BEGIN

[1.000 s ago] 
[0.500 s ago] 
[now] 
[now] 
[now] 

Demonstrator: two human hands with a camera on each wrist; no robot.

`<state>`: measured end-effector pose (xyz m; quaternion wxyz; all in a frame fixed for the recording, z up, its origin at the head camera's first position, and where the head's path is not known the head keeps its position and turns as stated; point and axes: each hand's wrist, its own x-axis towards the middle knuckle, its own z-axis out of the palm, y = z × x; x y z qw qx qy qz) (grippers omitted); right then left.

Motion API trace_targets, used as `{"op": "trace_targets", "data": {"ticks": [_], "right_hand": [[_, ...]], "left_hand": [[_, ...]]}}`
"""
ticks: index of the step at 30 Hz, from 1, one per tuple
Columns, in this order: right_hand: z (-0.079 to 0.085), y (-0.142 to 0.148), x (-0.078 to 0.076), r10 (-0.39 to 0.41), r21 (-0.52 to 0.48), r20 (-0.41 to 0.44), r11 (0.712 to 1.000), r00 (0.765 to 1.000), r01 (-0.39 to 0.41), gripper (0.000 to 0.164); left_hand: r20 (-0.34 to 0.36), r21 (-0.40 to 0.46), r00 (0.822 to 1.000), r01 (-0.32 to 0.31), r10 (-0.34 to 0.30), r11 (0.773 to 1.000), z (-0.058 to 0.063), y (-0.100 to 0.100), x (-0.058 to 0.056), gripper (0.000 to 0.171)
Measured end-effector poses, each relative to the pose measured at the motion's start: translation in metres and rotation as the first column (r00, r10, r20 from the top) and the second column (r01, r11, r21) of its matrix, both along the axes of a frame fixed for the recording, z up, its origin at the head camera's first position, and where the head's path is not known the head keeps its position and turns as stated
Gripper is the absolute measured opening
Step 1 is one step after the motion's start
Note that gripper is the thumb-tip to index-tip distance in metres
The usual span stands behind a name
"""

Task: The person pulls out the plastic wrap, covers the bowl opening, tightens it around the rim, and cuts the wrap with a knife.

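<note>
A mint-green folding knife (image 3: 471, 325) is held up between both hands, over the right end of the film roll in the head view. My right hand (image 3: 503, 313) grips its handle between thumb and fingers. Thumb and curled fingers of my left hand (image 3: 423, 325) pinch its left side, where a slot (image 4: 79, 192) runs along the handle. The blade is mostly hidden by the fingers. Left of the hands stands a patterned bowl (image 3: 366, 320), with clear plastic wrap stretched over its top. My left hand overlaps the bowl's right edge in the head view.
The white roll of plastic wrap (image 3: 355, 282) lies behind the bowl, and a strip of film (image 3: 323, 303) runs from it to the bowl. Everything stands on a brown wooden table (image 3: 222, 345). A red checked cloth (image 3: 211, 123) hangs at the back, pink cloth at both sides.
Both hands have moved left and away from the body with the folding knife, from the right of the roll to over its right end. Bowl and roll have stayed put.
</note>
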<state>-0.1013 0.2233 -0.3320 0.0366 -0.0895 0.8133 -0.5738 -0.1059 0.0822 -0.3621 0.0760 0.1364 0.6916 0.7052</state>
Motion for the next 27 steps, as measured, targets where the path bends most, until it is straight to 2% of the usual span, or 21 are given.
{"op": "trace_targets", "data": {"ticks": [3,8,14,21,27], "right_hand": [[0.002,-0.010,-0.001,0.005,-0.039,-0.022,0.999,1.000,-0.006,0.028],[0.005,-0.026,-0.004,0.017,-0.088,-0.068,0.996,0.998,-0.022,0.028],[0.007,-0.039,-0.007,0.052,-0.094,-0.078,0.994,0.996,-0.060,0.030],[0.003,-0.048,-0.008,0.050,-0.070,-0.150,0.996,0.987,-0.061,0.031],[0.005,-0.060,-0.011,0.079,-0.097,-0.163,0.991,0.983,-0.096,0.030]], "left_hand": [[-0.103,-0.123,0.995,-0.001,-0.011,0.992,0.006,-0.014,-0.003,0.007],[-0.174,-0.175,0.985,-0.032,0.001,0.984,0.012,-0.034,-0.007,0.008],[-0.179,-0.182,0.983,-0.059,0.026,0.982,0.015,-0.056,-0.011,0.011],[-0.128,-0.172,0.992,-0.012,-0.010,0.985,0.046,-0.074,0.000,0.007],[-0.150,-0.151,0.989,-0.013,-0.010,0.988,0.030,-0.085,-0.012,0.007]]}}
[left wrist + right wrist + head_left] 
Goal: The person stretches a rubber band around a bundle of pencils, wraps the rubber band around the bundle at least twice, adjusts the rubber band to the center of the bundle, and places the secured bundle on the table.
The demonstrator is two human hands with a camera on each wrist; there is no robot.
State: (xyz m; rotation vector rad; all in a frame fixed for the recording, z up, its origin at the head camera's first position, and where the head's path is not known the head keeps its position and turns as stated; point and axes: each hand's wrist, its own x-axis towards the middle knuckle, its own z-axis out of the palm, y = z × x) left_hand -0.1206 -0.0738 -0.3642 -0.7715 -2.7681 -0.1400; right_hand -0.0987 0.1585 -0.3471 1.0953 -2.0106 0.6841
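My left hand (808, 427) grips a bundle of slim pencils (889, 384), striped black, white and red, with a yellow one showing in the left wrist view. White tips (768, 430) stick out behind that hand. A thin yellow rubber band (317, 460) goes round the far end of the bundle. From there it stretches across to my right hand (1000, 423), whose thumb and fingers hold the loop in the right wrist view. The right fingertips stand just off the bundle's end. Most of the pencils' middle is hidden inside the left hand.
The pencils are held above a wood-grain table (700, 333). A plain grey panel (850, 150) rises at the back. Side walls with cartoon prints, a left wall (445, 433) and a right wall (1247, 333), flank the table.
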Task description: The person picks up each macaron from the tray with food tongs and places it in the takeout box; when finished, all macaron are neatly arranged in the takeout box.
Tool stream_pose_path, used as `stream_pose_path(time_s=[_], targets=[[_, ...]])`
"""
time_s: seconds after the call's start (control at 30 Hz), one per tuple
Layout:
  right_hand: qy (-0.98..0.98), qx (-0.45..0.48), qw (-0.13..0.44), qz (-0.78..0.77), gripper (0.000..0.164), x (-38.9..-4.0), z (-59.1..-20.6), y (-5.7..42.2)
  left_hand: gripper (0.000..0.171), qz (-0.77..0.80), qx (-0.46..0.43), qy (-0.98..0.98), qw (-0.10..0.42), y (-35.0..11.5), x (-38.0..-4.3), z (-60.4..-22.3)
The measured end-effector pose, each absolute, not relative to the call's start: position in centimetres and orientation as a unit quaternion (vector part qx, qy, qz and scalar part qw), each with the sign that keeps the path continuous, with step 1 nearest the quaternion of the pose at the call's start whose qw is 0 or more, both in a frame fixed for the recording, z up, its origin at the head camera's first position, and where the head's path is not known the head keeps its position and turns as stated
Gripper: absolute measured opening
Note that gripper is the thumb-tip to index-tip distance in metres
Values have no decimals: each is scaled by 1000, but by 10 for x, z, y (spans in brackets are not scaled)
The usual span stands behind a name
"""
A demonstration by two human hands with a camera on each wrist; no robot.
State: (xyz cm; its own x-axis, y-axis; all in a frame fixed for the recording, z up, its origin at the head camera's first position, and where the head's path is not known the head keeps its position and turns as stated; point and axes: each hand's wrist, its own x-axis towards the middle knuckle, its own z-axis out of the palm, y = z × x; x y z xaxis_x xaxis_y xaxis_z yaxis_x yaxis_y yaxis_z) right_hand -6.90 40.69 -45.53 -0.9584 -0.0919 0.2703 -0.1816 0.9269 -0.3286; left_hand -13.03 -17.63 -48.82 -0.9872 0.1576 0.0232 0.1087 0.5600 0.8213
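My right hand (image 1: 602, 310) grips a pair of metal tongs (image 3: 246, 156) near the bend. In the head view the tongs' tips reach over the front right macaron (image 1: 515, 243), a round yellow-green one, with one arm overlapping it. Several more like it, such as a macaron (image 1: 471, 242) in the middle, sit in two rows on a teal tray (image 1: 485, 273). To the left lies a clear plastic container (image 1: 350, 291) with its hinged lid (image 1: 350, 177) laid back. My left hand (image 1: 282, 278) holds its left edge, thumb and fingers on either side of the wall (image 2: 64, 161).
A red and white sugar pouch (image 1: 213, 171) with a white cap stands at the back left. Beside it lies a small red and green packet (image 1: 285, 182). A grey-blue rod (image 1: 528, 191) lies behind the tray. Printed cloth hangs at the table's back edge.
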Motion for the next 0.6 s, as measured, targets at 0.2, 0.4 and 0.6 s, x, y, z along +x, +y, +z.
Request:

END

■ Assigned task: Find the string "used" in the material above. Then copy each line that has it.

■ Answer to this problem:
Motion API trace_targets, used as `{"op": "trace_targets", "data": {"ticks": [_], "right_hand": [[_, ...]], "left_hand": [[_, ...]]}}`
Tool stream_pose_path, used as `stream_pose_path(time_s=[_], targets=[[_, ...]])`

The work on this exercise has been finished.